Port-au-Prince, le chaos

Des policiers haïtiens patrouillent devant une église recouverte de photographies du président déchu Jean-Bertrand Aristide, le 27 juin dernier. Malgré la multiplication des rondes dans les quartiers de Port-au-Price avec le soutien des troupes de l'ONU, la violence et  les kidnappings ne cessent d'augmenter.(photo : AFP)
Des policiers haïtiens patrouillent devant une église recouverte de photographies du président déchu Jean-Bertrand Aristide, le 27 juin dernier. Malgré la multiplication des rondes dans les quartiers de Port-au-Price avec le soutien des troupes de l'ONU, la violence et les kidnappings ne cessent d'augmenter.
(photo : AFP)
La capitale haïtienne et sa banlieue sont plongées dans un climat de violence qui affecte toutes les couches de la population. Les rapts crapuleux se multiplient et sont accompagnés d’exactions sadiques. En dépit de l’investissement de la communauté internationale, les autorités ne sont pas en mesure de garantir le minimum de sérénité indispensable au fonctionnement d’une société civile. Les Haïtiens qui en ont les moyens quittent la capitale ou partent en exil.
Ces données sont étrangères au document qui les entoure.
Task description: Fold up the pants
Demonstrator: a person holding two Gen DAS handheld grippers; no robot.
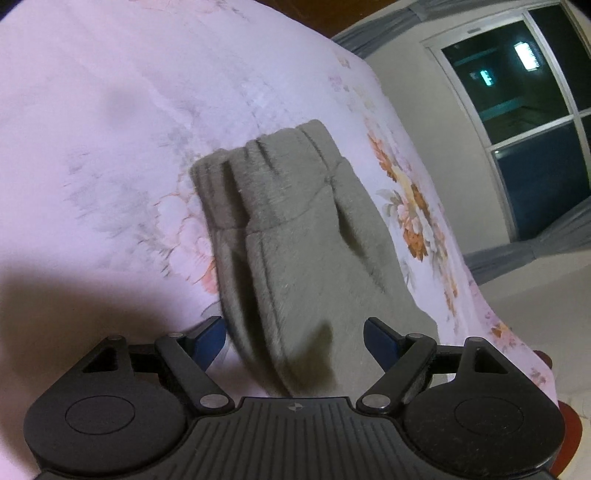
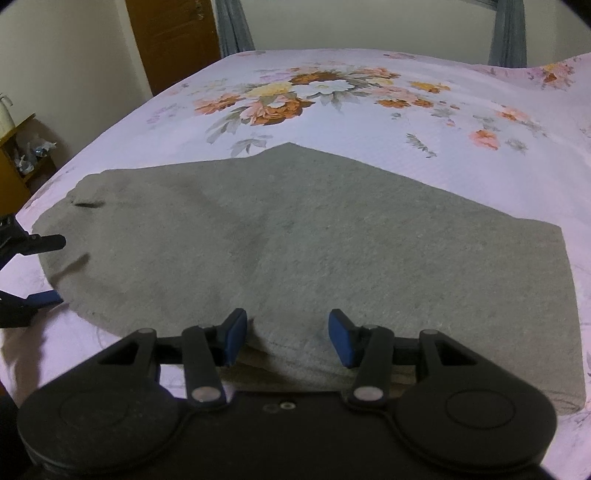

Enlevé le 10 juillet, la dépouille martyrisée du journaliste Jacques Roche a été retrouvé mercredi. Son corps portait des traces de balles. Il était entravé, pieds et torse nus, mutilé, les membres brisés. Sa famille et ses proches n’avaient pas réuni les 250 000 dollars de rançon exigée par ses ravisseurs. Ils n’avaient pu rassembler que 10 000 dollars, remis aux kidnappeurs qui, pour toute réponse, avaient déclaré attendre le versement du reste avant de mettre leur menace de mort à exécution. La disparition de Jacques Roche, chef du service Culture du quotidien Le Matin, collaborateur de Radio Ibo et animateur d’une émission de télévision locale, a déclenché une vague d’indignation relayée par la presse haïtienne et l’organisation Reporters sans frontières.

Le changement de régime à Port-au-Prince avait été accueilli avec soulagement par une profession harcelée par les milices du parti Lavalas du chef d’Etat déchu en février 2004, Jean-Bertrand Aristide. Mais, dans un pays à l’administration délabrée, toujours profondément empêtré dans ses difficultés, sans restauration de l’état de droit, la liberté de la presse demeure un vœu pieux. Haïti est toujours sidéré par la misère et profondément traumatisé par une succession d’épisodes politiques calamiteux. Si les menaces et intimidations à l’égard des journalistes ont diminué, elles n’ont pas cessé. Certains s’exilent, comme l’a fait Nancy Roc de Radio Métropole le 16 juin, tandis que d’autres échappent miraculeusement à des tentatives d’enlèvement ou de meurtre, comme Richard Widmaier de Radio-Métropole, lui aussi, le 11 juin. Et la liste n’est pas close. Ce climat délétère est entretenu par un profond climat d’impunité en raison d’une police très exposée mais apparemment impuissante, en dépit de quelques succès, et d’une justice manifestement incapable. Les tueurs du célèbre journaliste Jean Dominique, assassiné en 2000, courent toujours et l’enquête semble enterrée pour d’inavouables raisons.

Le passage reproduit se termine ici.